What is expected: Please find all lines containing "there" in the listing below and copy them.

☆ ☆ ☆ ☆ ☆ ☆ ☆

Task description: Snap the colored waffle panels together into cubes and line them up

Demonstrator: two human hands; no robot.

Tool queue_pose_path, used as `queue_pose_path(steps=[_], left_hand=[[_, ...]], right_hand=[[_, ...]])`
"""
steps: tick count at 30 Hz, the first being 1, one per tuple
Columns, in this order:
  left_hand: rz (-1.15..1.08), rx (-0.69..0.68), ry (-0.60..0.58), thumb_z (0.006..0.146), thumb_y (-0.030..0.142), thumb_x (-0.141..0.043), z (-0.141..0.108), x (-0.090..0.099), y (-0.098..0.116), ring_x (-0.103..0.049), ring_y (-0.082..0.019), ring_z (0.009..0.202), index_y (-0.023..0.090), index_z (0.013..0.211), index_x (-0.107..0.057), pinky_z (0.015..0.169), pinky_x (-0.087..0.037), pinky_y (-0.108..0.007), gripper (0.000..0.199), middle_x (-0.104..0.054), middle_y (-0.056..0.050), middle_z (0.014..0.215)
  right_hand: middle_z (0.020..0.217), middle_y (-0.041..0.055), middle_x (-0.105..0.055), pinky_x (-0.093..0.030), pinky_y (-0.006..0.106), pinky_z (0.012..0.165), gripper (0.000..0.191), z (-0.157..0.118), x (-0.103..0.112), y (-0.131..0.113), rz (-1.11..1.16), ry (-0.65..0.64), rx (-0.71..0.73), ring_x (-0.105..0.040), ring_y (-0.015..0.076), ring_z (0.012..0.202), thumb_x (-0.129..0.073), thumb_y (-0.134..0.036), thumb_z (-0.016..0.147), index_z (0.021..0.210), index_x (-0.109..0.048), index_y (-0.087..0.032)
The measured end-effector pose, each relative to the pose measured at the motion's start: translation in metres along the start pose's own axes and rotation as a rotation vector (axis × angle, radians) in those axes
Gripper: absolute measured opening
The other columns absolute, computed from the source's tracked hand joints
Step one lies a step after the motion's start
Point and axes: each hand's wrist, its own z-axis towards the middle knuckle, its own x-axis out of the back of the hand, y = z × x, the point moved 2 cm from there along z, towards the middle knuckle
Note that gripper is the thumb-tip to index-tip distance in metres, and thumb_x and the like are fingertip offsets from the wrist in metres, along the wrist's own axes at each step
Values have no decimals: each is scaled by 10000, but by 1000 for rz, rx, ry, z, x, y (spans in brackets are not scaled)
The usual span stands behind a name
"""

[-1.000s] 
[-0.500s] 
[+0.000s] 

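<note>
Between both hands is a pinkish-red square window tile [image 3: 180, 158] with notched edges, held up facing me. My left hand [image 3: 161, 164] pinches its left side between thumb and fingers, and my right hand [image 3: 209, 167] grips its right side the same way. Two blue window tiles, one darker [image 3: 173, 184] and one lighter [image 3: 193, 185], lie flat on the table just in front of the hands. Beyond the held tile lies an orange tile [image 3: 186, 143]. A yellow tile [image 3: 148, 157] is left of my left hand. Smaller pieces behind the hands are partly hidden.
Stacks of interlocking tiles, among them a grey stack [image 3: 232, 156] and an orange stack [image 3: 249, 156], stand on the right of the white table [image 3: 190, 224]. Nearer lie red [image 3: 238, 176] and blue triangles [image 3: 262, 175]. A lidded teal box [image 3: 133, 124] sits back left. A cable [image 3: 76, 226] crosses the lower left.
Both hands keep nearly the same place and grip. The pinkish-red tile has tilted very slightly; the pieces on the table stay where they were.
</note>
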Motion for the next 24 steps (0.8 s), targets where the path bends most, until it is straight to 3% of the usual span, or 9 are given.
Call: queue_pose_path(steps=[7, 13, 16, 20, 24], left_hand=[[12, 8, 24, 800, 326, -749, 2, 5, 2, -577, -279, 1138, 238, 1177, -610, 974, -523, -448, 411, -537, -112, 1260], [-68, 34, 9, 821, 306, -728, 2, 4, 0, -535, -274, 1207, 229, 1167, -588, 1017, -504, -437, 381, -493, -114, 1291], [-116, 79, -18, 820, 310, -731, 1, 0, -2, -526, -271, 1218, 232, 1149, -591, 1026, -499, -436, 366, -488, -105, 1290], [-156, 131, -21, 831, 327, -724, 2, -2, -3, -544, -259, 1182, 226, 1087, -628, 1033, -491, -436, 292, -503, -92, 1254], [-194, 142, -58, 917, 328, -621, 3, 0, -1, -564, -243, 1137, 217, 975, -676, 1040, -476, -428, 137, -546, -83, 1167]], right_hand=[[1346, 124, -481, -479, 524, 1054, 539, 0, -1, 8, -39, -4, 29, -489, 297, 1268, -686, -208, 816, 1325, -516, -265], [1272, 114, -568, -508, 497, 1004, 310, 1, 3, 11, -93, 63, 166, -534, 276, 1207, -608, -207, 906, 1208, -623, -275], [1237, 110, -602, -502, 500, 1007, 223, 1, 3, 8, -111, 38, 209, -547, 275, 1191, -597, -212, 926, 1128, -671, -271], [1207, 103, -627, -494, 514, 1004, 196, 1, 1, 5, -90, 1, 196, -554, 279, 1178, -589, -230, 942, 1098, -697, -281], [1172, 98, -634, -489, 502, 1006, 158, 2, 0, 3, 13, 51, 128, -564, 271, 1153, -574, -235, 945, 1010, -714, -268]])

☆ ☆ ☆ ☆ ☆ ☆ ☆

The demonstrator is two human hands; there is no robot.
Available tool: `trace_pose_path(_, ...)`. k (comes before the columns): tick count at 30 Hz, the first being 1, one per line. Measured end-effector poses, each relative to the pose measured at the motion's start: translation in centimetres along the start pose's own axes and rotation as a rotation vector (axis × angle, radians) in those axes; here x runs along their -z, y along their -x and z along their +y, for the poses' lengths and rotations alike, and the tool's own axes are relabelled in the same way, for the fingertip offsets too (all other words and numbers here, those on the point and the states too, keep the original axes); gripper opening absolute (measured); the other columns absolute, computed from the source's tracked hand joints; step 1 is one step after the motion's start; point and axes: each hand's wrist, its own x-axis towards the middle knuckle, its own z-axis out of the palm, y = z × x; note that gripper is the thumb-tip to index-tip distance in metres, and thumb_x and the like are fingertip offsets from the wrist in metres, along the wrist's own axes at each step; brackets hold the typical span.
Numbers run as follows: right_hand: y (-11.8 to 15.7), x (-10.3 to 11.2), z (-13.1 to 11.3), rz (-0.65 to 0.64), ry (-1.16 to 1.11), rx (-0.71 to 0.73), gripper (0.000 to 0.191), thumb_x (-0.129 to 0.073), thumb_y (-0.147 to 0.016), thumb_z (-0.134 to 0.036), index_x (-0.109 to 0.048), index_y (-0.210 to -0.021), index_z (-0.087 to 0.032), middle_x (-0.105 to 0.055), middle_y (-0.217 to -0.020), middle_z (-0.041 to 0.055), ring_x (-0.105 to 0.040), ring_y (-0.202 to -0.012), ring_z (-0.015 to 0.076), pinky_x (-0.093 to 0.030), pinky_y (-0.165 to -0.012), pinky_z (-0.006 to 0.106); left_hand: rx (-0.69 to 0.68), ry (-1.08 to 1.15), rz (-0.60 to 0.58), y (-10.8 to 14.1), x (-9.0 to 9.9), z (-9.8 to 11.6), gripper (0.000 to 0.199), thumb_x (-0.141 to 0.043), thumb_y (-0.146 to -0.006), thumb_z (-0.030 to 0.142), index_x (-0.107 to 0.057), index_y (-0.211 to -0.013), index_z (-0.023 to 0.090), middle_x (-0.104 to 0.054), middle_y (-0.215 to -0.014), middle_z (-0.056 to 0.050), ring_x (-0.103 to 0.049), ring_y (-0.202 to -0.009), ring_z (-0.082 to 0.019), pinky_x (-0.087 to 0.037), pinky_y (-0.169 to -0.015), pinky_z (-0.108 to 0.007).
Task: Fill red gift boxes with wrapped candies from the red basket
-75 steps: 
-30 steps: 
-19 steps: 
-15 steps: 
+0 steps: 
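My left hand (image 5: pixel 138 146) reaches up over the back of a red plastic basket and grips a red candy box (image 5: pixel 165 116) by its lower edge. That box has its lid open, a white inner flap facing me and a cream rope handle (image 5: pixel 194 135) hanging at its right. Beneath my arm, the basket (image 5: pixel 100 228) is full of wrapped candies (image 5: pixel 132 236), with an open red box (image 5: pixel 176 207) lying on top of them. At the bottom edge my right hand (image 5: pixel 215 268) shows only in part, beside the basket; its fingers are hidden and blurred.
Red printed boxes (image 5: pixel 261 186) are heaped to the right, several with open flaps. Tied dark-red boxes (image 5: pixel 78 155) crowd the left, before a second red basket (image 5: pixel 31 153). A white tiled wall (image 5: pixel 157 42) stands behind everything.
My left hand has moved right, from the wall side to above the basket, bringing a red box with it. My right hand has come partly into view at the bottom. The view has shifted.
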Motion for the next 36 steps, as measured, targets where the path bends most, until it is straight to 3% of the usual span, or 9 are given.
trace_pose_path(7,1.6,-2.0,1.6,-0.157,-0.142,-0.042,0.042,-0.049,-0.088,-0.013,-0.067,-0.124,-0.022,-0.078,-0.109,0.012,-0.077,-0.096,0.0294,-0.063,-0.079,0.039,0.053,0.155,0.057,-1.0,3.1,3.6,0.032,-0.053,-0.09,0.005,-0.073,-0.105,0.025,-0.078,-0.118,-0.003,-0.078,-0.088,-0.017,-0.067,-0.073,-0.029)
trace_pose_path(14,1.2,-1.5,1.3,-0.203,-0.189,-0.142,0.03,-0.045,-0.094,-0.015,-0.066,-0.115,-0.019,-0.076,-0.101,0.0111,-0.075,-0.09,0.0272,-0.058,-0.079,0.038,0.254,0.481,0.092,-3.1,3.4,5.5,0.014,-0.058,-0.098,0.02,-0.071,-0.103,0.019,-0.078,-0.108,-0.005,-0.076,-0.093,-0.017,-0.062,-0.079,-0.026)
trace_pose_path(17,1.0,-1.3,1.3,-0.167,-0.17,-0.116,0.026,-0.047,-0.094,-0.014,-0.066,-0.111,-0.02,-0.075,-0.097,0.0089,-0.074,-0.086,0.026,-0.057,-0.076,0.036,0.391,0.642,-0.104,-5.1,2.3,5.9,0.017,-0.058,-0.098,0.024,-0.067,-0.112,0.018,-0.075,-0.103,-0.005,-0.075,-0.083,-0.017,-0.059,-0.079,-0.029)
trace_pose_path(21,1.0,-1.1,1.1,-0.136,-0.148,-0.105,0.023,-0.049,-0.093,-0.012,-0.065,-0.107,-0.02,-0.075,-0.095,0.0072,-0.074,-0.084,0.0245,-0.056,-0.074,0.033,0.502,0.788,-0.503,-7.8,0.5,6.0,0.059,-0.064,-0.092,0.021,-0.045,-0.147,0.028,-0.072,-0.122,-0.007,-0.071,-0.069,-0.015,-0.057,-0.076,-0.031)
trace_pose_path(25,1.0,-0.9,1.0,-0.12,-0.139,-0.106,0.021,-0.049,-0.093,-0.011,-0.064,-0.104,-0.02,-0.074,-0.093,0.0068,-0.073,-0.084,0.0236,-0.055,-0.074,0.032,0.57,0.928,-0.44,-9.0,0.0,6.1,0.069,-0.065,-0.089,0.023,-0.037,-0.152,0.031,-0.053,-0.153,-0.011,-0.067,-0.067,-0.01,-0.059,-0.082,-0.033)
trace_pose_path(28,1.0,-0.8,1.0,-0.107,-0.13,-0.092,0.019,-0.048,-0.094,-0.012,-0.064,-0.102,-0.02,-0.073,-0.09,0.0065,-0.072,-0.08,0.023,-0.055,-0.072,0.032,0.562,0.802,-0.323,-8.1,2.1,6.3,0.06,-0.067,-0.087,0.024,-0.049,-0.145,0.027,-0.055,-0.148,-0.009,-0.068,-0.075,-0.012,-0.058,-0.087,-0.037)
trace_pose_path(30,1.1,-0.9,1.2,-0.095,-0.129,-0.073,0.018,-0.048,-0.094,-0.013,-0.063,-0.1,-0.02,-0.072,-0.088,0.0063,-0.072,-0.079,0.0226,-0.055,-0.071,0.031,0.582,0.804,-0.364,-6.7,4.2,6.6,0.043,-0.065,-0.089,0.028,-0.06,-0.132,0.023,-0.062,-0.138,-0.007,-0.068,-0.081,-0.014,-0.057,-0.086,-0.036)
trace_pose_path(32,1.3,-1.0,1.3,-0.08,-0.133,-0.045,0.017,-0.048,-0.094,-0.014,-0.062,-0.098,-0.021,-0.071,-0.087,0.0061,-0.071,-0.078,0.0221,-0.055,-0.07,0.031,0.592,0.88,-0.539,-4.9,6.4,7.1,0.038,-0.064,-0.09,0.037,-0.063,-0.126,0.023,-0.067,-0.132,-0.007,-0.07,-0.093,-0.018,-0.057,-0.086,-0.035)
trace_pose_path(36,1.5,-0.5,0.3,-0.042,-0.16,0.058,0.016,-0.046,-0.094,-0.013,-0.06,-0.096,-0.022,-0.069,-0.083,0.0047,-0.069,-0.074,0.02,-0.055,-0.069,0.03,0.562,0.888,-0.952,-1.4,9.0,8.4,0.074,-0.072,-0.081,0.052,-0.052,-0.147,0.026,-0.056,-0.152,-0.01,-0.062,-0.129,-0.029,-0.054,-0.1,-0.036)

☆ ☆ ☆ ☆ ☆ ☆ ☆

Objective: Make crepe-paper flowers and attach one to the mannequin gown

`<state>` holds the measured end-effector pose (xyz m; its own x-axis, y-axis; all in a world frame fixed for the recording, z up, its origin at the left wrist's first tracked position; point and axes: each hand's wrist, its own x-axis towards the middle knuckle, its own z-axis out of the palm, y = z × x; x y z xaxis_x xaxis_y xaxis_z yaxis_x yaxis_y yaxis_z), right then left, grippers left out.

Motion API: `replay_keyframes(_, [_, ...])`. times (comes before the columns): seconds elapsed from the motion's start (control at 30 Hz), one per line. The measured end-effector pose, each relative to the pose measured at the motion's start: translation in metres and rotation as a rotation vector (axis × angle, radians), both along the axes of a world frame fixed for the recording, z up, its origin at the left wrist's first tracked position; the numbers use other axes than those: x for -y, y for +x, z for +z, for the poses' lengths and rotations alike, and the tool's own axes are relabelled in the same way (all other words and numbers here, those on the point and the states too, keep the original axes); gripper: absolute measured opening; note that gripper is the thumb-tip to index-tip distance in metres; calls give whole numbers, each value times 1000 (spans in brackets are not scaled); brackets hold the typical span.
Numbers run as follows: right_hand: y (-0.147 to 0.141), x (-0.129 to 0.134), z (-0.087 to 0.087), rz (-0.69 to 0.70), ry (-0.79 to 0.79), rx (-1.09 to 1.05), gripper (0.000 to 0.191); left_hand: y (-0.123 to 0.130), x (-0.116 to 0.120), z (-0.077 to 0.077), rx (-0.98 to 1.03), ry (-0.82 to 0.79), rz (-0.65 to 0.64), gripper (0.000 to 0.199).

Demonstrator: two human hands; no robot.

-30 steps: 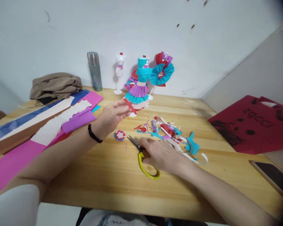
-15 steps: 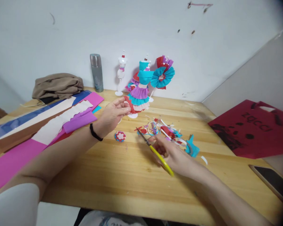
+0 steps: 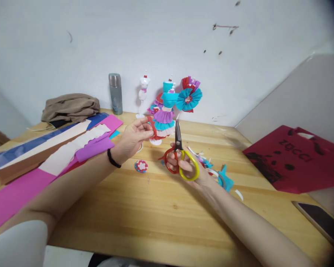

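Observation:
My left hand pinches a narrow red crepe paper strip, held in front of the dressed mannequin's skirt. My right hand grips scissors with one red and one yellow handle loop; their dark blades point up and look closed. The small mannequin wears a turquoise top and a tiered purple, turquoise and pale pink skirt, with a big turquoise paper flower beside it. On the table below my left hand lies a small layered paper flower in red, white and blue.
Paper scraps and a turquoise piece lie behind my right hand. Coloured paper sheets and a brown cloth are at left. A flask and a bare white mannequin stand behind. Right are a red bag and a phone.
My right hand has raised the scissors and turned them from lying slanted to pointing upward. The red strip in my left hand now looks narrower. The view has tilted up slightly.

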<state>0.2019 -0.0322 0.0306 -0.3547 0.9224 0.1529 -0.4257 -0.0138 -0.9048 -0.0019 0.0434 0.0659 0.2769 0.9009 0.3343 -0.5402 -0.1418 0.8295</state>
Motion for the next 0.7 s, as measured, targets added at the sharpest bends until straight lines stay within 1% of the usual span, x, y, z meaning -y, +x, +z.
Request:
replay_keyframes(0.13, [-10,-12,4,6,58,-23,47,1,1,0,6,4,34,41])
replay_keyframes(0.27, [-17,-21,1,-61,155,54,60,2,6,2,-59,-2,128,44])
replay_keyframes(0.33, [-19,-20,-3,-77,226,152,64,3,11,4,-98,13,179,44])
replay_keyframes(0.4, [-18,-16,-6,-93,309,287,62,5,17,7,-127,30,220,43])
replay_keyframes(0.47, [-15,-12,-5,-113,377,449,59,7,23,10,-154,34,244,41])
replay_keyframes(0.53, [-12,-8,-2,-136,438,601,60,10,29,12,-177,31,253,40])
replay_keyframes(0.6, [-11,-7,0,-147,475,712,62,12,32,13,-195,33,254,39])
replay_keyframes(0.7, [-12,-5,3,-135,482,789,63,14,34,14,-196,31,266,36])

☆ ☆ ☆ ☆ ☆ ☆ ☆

Exercise response:
Point and axes: each hand's wrist, its own z-axis towards the middle knuckle, its own x-axis out of the back of the hand, y = z × x, the point moved 2 cm from there along z, towards the middle knuckle
The demonstrator is two human hands; there is no robot.

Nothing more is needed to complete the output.